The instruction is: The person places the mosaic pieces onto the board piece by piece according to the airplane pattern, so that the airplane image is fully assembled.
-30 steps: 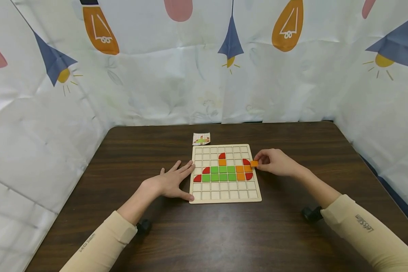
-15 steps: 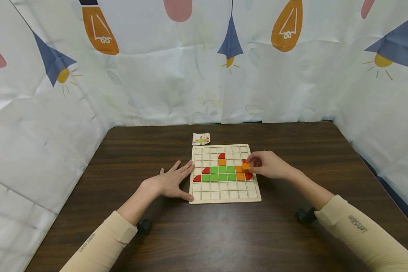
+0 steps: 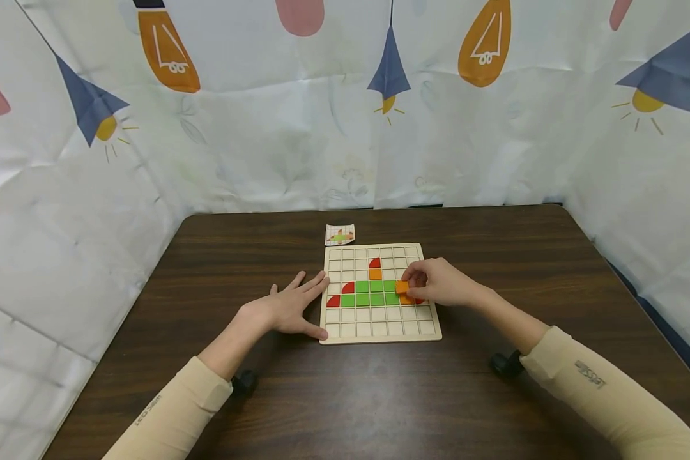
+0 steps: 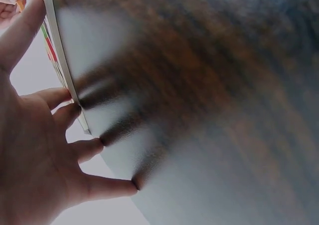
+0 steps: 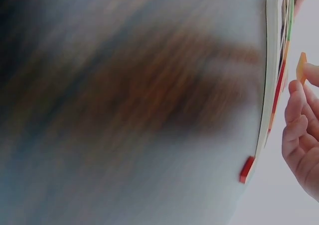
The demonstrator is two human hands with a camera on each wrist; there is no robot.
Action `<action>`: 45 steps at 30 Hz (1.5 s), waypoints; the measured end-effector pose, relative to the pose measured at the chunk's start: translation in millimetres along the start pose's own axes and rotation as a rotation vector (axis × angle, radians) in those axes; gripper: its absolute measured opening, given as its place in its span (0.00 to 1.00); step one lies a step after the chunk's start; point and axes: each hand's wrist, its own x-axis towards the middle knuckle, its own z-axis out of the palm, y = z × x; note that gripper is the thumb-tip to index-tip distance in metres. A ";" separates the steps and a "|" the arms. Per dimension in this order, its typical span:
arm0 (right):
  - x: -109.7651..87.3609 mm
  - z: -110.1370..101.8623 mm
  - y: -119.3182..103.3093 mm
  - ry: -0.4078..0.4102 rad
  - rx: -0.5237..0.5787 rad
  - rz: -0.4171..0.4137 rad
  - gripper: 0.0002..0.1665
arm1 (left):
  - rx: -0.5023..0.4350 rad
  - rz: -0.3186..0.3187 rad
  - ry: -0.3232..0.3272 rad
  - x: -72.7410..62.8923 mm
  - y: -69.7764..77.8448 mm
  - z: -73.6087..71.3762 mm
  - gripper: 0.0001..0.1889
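Note:
A pale wooden grid board (image 3: 374, 329) lies on the table with green squares (image 3: 376, 292), orange squares (image 3: 375, 274) and red quarter-round pieces (image 3: 333, 301) in its cells. My right hand (image 3: 445, 282) pinches an orange square tile (image 3: 402, 287) between thumb and fingertips over the right part of the board. In the right wrist view this tile (image 5: 301, 68) stands clear of the board's surface. The hand hides some of the right-hand pieces in the head view. Fingers spread, my left hand (image 3: 290, 310) rests at the board's left edge, its thumb and fingertips touching it.
A small picture card (image 3: 340, 235) with a coloured pattern lies just behind the board. By the board's edge, a red piece (image 5: 246, 169) shows in the right wrist view. The dark wooden table (image 3: 379, 396) ends at a patterned cloth backdrop (image 3: 299, 147).
From the board's right edge, my right hand has moved left over the board with the orange square tile. My left hand has stayed put.

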 end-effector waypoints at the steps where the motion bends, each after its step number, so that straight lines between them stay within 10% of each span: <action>1: 0.9 0.9 -0.9 0.000 -0.001 -0.006 0.09 | 0.001 0.000 0.000 0.1 -0.2 0.0 0.60; 45: 9.0 27.8 -37.4 -0.132 -0.038 -0.112 0.10 | -0.008 -0.004 0.010 1.4 -0.5 -0.1 0.61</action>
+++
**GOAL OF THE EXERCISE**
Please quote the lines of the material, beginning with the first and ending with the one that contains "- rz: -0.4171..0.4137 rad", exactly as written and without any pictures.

**WRITTEN RESPONSE**
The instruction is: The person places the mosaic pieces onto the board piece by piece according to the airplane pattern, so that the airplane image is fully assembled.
-30 steps: 
-15 steps: 
+0 steps: 
+0 steps: 
+0 steps: 
The demonstrator is two human hands with a camera on each wrist; there is no robot.
Action `<action>`: 45 steps at 30 Hz (1.5 s), waypoints; the measured end-effector pose, relative to the pose measured at the chunk's start: translation in millimetres along the start pose's own axes and rotation as a rotation vector (axis × angle, radians) in those axes; gripper: its absolute measured opening, given as its place in its span (0.00 to 1.00); step one lies a step after the chunk's start; point and axes: each hand's wrist, its own x-axis towards the middle knuckle, its own z-axis out of the palm, y = z × x; note that gripper is the thumb-tip to index-tip distance in metres. A ";" separates the steps and a "|" the arms. Per dimension in this order, its typical span:
arm0 (right):
  - x: -109.7651..87.3609 mm
  - z: -110.1370..101.8623 mm
  - y: -119.3182..103.3093 mm
  - ry: -0.4078..0.4102 rad
  - rx: -0.5237..0.5787 rad
  - rz: -0.4171..0.4137 rad

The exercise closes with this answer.